There's no way that Graces F's story is dumber than Xillia. I mean is it dumb? Yes, it is. But Xillia's is both the craziest story I've encountered in a JRPG outside of Final Fantasy VIII, and also has characters doing things that make zero sense.

Graces F's story is just standard JRPG levels of dumb.

I thought Graces F was a pretty fun game. The characters weren't wonderful but they were decent enough, and the combat is pretty darn good. By contrast I kind of disliked Xillia.

What I know about Graces F sounds boneheaded and dumb in a way that sounds only marginally more interesting than Zestiria, but I've watched enough combo videos to go "oh I think I see why people might like this one." I was actually musing picking it over this for the wheel, but I figured Zestiria was more universally disliked.

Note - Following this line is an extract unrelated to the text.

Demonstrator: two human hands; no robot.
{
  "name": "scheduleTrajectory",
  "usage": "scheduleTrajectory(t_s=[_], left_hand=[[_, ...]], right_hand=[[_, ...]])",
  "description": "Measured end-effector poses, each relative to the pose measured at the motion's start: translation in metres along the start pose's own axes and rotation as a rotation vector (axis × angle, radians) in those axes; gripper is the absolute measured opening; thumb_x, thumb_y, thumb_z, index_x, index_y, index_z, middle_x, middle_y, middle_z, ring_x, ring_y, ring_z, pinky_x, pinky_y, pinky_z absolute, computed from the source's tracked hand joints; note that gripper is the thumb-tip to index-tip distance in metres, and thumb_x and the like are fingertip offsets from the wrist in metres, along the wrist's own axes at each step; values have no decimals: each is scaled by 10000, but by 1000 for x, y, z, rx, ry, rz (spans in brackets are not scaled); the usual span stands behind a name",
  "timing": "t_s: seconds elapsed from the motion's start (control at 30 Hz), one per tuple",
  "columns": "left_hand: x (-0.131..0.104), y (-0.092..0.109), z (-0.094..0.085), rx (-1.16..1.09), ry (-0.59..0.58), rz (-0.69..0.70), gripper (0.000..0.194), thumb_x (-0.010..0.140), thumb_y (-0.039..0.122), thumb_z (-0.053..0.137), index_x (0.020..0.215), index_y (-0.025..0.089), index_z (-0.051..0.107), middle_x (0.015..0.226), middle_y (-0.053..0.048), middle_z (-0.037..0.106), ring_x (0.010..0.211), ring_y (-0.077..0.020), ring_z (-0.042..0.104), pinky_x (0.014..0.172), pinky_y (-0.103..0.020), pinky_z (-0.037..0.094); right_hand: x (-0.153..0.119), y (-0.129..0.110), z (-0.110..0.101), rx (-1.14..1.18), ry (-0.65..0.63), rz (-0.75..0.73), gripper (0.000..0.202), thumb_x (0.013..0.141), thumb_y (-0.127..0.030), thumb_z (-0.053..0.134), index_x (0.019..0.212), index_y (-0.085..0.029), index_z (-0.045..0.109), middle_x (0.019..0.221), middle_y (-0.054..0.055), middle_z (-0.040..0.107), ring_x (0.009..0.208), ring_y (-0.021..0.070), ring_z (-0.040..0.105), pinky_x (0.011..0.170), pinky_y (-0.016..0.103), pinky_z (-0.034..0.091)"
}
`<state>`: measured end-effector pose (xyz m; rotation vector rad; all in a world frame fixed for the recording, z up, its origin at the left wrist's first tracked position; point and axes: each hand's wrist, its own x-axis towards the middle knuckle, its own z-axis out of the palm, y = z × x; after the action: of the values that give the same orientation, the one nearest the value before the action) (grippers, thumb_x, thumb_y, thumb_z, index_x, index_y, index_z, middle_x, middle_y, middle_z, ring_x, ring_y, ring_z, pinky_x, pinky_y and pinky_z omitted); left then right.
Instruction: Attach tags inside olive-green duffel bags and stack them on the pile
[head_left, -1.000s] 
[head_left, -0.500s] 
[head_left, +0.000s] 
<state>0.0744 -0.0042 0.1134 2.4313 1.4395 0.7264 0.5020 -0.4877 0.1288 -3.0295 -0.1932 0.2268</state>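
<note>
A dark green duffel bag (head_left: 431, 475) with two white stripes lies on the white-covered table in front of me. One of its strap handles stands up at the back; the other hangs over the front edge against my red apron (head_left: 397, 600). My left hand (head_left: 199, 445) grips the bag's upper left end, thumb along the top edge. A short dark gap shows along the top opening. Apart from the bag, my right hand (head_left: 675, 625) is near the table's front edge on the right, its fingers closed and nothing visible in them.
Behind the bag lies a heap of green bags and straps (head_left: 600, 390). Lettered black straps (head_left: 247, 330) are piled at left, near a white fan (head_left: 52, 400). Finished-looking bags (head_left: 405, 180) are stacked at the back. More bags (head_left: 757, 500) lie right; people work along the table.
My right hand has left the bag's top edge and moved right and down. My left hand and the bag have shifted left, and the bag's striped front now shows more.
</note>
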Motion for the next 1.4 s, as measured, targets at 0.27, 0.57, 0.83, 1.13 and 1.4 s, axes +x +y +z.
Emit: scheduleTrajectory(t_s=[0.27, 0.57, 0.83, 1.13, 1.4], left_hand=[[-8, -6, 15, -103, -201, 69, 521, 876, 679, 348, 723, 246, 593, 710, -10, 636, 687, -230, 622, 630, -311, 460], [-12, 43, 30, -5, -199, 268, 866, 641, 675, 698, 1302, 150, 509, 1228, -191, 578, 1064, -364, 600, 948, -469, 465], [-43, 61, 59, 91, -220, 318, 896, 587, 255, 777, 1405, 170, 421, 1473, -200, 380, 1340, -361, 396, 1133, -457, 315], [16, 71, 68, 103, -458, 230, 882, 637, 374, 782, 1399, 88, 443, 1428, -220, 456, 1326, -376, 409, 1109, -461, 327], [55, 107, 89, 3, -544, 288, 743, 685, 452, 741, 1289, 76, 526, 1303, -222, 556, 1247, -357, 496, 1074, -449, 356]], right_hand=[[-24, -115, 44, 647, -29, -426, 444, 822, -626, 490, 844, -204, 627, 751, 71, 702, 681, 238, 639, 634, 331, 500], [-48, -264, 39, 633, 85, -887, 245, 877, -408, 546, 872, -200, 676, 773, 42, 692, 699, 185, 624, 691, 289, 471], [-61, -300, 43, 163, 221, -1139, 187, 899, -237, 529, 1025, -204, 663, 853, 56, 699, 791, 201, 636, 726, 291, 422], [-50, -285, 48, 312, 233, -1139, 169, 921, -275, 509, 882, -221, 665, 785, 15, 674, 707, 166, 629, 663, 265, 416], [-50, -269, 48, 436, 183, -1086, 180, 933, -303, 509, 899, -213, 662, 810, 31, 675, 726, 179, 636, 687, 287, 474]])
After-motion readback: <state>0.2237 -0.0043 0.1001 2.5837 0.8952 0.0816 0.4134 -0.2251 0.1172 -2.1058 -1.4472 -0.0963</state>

I might eventually write something up about Xillia if I do get around to finishing it and/or playing its oft-derided sequel, but hot damn you can tell it was definitely the threshold point around where the JRPG development scene was collapsing in on itself or going to portables. I also *really* like the combat and am vaguely into their sphere grid-ass leveling system.

@efesell said:

Suikoden IV is a fine game if you can survive sailing long enough to get your teleporter.

Zestiria though is never not boring. It’s dedication to being profoundly uninteresting is admirable. Damn I love Berseria though even if it reuses bad systems.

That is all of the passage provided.